31 - Jeju, I'm in Love

285 38 20
                                    

.

.

.

Perjalanan yang panjang dan melelahkan tapi menyenangkan untuk Lya. Apalagi pria yang ada di sampingnya. Dia selalu tersenyum setiap kali Lya bergerak nyaman karena terlelap selama penerbangan.

"Hei ..." usapan kecil di pipi Lya yang dingin berhasil membangunkan wanita itu. "Sudah sampai, ayo kita bersiap turun."

Sedan hitam mulai melaju pelan ketika sudah memasuki area sebuah villa mewah.

"Aku kira kita akan menginap di hotel," kata Lya sambil mengerjap dan menguap bersamaan.

"Hotel?" Jimin tersenyum. Dia merapikan rambutnya yang tidak terlalu berantakan. Menyisirnya dengan jari-jarinya yang panjang. "Aku tidak mungkin membawa istriku menginap di hotel. Apalagi istriku sedang hamil."

Jujur saja, kalimat yang Jimin ucapkan berhasil membuat dada Lya berdebar. Lya mencintai pria itu, hanya hatinya masih terlalu sakit untuk kembali menerima semua perhatiannya.

Lya tidak berhenti memutar pandangannya. Menatap setiap sudut rumah beserta semua benda yang menghiasi.

Pandangan Lya terpaku pada sebuah bingkai berukuran besar. Bingkai berwarna putih dengan ukiran yang sangat cantik.

Kapan Jimin menyiapkan ini?

"Kau suka? Bagaimana? Wanita disana sangat cantik bukan?

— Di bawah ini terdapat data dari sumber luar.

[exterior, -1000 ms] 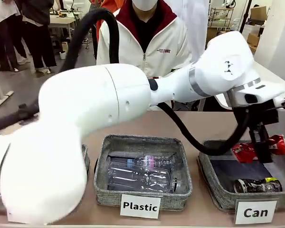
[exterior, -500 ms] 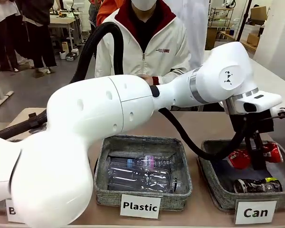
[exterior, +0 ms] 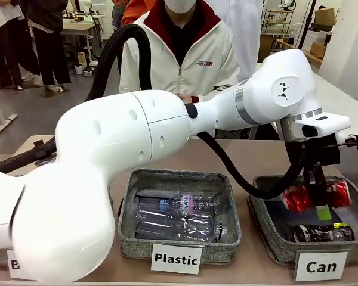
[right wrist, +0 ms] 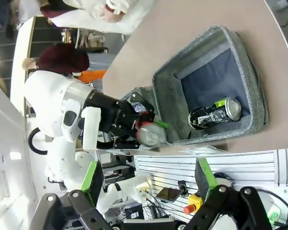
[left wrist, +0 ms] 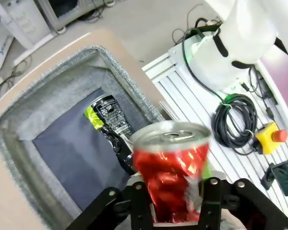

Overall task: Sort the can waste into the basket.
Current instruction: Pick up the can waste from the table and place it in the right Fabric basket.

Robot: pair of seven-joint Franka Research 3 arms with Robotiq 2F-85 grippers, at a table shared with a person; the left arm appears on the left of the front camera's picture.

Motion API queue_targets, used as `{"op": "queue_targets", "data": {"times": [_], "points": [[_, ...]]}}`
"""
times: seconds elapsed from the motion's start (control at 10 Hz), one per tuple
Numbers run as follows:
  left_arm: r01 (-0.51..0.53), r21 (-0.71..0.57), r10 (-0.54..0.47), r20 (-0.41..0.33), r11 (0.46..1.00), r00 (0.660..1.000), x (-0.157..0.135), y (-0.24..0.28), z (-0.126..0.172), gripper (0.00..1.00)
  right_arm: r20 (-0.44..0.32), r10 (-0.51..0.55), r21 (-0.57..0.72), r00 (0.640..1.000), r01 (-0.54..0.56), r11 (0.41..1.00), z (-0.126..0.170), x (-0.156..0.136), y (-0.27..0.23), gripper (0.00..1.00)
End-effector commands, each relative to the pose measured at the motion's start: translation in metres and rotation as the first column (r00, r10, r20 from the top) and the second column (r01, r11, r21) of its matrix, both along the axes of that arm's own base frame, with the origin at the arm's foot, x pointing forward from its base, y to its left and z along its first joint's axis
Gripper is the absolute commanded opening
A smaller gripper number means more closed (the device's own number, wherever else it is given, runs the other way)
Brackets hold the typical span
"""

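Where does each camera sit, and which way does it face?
Front view: fixed on the robot's side, facing across the table at the person; the left arm reaches over the grey woven basket labelled "Can".
Left wrist view: on the left wrist, looking down into that basket; the left gripper frames a crushed red metal can.
Right wrist view: on the right wrist, facing the basket; the right gripper is open.
Shared: basket and red can.

The red can point(left wrist: 172, 178) is crumpled glossy metal with a bright silver top. The black can point(left wrist: 107, 116) shines too. The basket point(left wrist: 57, 81) is rough grey woven cloth with a smooth dark lining. The arm point(exterior: 131, 137) is glossy white plastic; the table point(exterior: 227, 156) matt brown.
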State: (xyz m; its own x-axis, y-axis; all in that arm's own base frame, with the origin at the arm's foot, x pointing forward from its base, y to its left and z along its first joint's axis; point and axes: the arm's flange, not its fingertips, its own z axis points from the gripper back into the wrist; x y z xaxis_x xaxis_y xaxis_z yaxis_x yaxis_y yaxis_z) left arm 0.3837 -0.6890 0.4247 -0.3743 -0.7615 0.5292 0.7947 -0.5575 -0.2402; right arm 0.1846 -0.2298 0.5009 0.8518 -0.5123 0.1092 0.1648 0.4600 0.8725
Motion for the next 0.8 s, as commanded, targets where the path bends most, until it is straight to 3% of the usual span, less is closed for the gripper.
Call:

Kenalkan ... dia adalah istriku," ucap Jimin sambil berlalu melewati Lya yang masih berdiri mematung.

Lya terus menatap sebuah foto besar. Foto dirinya yang sedang tertawa lebar saat mereka sedang berbulan madu.

Lya menatap gambar dirinya di bingkai besar itu. Lya yang ada disana adalah Lya yang terlihat sangat bahagia. Seolah dia adalah satu-satunya wanita yang paling bahagia di dunia ini.

"Aku suka sekali dengan ekspresi istriku itu," Jimin ikut berdiri di samping Lya seraya menatap lurus pada satu yang sama.

"Saat itu aku ikut merasakan kebahagiaannya. Dan rasanya aku bangga sekali menjadi suaminya. Seperti ..." Jimin menjeda kalimatnya, "Aku berhasil menjadi seorang suami," Jimin tersenyum lalu menoleh pada Lya. Menatap penuh kagum pada wajah istrinya.

"Tapi ternyata aku tidak sebaik itu. Aku minta maaf," senyum Jimin perlahan memudar seiring dengan suaranya yang terdengar parau.

"Aku berharap bisa mengembalikan kebahagiaan itu padamu." Jimin menggerakkan tangannya mencari jari-jari Lya lalu menyematkan jarinya disana.

Di lubuk hati Lya yang paling dalam, diapun berkeinginan keras untuk bisa kembali pada hubungan yang seperti dulu.

"Sayang, sudah waktunya untuk makan dan minum vitamin. Aku tidak ingin kau kelelahan lalu sakit!" Jimin membawa istrinya masuk ke dalam salah satu kamar yang berpintu kayu berwarna putih.

"Aku tidur sendiri?" Lya berjalan mendekati ranjang lalu meletakkan tas kecilnya.

Entah kenapa mendengar pertanyaan Lya sedikit membuat Jimin berdebar. Ia tersenyum lantas melangkah maju lalu berlutut di antara kedua kaki istrinya.

"Jangan marah ya?" Jimin mengulum senyum. Ia meraih dua tangan Lya untuk kemudian ia genggam.

"Aku tidur disini juga. Jadi kita tidur berdua, satu kamar. Kau tidak keberatan kan?" Jimin mengerjap lemah. Rasa tidak percaya dirinya tinggi sekali sampai harus beberapa kali menelan ludahnya sendiri.

"Eum ... K--kalau keberatan tidak—"

"Okey. Aku tidak keberatan," sahut Lya dengan cepat.

Jimin kembali menengadah, memandangi wajah wanita yang masih menjadi istrinya. "Kau serius?" Jimin masih berusaha meyakinkan dirinya. "Tidak apa-apa kita tidur bersama selama liburan?"